The Senate is set to take a test vote on the legislation on Monday evening.
The Nevada Republican highlighted the existence of a similar law on the books in his home state.
“Under the leadership of this Governor, as well as the legislature over the past several years, Nevada has established a solid foundation of anti-discrimination laws,” Heller added. “This legislation raises the federal standards to match what we have come to expect in Nevada, which is that discrimination must not be tolerated under any circumstance.”
Heller’s senior Nevada colleague, Senate Majority Leader Harry Reid, had sounded optimistic in recent weeks about the chances for ENDA’s passage in the Senate.
A total of 21 states have laws similar to ENDA, which would block employment discrimination based on sexual orientation.
The measure already had 59 supporters before the Heller announcement, counting the GOP lawmakers who supported it at the committee level, so barring some change, the measure now has reached the magic number of 60.
Update 11:49 a.m.
The bill’s fate in the House has always been doubtful, and Speaker John A. Boehner, R-Ohio, made that more clear Monday morning.

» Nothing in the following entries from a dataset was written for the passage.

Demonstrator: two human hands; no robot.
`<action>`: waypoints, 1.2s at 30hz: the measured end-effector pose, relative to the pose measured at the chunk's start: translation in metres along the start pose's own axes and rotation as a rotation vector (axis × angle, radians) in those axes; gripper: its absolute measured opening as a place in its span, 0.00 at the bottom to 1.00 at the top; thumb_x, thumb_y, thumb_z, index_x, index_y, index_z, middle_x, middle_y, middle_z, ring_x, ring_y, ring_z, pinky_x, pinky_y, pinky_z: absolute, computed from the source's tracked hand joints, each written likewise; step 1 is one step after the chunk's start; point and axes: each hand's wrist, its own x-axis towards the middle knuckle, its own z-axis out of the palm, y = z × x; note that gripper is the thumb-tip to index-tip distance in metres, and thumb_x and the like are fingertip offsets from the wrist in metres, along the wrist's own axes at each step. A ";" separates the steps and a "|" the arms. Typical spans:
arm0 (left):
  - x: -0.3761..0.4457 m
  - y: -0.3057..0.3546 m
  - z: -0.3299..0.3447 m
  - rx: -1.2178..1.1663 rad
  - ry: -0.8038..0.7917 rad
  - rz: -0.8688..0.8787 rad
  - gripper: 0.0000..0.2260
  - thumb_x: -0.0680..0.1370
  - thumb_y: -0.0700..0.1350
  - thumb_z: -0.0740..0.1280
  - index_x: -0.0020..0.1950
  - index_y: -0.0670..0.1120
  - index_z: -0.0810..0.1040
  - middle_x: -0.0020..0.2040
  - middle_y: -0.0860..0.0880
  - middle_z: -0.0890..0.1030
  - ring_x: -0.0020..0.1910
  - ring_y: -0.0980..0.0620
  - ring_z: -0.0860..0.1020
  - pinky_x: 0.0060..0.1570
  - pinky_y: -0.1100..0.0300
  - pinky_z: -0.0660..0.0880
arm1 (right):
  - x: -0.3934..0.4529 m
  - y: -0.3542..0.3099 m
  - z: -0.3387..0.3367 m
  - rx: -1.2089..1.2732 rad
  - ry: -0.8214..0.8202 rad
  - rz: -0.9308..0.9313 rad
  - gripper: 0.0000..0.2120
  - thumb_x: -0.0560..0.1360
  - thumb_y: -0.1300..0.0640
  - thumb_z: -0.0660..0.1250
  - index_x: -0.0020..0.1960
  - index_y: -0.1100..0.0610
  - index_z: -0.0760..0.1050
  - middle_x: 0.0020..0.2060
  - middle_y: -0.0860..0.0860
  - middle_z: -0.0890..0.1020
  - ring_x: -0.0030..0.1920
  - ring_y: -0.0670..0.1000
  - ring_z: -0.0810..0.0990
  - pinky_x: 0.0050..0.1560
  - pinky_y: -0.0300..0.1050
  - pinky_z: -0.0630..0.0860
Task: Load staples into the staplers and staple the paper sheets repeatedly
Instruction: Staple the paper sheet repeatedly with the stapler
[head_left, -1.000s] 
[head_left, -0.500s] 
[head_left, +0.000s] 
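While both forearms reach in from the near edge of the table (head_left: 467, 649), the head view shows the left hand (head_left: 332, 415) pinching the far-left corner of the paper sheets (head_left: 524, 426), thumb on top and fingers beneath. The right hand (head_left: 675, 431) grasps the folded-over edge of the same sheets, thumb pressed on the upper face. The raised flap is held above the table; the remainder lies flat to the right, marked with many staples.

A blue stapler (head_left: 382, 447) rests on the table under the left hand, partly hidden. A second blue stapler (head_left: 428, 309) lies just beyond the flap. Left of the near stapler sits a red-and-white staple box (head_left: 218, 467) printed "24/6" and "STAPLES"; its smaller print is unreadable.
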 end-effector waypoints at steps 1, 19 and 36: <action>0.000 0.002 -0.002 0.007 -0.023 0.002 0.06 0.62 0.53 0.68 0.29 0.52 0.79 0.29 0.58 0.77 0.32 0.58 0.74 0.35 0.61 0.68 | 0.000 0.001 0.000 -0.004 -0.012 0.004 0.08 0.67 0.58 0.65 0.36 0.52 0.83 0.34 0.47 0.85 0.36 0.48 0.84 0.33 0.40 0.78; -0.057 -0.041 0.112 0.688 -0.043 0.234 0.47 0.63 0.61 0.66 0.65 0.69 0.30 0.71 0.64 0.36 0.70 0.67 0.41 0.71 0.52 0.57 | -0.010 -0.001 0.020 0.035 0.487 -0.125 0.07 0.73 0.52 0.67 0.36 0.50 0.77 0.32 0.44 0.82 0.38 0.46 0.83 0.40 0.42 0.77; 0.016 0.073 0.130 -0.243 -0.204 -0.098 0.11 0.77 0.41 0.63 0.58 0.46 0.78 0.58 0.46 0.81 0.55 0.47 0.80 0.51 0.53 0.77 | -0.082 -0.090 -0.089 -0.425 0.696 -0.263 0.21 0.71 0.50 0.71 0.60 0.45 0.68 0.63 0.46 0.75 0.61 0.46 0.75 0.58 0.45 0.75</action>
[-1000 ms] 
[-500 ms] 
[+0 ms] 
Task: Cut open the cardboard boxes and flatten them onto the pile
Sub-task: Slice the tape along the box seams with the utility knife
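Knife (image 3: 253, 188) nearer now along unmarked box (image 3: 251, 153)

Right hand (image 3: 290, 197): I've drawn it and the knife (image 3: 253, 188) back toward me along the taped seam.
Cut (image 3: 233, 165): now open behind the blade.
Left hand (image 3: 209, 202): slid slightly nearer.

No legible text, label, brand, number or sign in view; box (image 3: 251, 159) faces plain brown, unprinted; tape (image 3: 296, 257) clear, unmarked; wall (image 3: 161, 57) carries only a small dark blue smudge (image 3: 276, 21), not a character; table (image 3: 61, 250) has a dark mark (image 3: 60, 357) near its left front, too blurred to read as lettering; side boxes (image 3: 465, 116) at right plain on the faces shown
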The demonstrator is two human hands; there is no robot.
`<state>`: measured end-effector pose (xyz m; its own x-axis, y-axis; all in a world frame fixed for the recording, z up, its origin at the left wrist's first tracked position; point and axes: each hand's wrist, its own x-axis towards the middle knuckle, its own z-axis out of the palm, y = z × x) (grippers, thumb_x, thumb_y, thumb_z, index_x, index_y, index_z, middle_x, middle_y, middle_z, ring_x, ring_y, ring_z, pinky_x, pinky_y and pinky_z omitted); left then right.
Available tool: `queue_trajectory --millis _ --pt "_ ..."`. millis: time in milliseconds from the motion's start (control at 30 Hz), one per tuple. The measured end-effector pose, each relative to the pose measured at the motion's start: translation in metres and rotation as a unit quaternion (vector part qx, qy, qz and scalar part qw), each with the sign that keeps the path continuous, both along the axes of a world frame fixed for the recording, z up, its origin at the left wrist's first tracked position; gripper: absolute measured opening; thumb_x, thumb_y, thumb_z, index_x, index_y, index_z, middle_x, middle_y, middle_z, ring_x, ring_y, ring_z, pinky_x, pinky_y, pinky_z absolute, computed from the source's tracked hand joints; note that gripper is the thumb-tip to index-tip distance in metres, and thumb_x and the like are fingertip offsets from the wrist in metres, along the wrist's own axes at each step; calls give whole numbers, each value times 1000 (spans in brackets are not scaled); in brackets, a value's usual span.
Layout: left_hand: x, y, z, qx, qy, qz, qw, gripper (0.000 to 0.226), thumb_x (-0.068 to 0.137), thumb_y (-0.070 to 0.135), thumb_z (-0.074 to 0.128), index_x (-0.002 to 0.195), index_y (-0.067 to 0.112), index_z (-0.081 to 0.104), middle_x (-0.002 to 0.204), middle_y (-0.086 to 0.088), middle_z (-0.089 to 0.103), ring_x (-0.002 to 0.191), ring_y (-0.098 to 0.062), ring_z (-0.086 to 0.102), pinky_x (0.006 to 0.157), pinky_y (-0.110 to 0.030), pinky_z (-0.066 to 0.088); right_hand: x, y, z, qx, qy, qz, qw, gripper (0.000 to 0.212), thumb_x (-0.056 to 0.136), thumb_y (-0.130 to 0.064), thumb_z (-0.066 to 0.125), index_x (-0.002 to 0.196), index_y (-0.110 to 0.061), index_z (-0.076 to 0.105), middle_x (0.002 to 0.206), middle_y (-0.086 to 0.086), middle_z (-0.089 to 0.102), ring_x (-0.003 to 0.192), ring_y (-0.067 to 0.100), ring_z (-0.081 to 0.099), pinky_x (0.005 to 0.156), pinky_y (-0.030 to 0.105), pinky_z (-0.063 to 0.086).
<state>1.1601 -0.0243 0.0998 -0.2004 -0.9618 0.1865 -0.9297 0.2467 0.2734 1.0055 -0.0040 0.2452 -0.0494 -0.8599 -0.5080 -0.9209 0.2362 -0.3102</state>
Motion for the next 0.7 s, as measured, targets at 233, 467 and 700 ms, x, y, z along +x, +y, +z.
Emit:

“The Speaker believes this legislation will increase frivolous litigation and cost American jobs, especially small business jobs,” said Boehner spokesman Michael Steel.
A GOP aide noted that Boehner has long held the position that ENDA is bad legislation, and said the speaker believes gays and lesbians are already covered by existing employment law.
An earlier version of this story included the incorrect number to states with laws barring employment discrimination based on sexual orientation. The number is 21.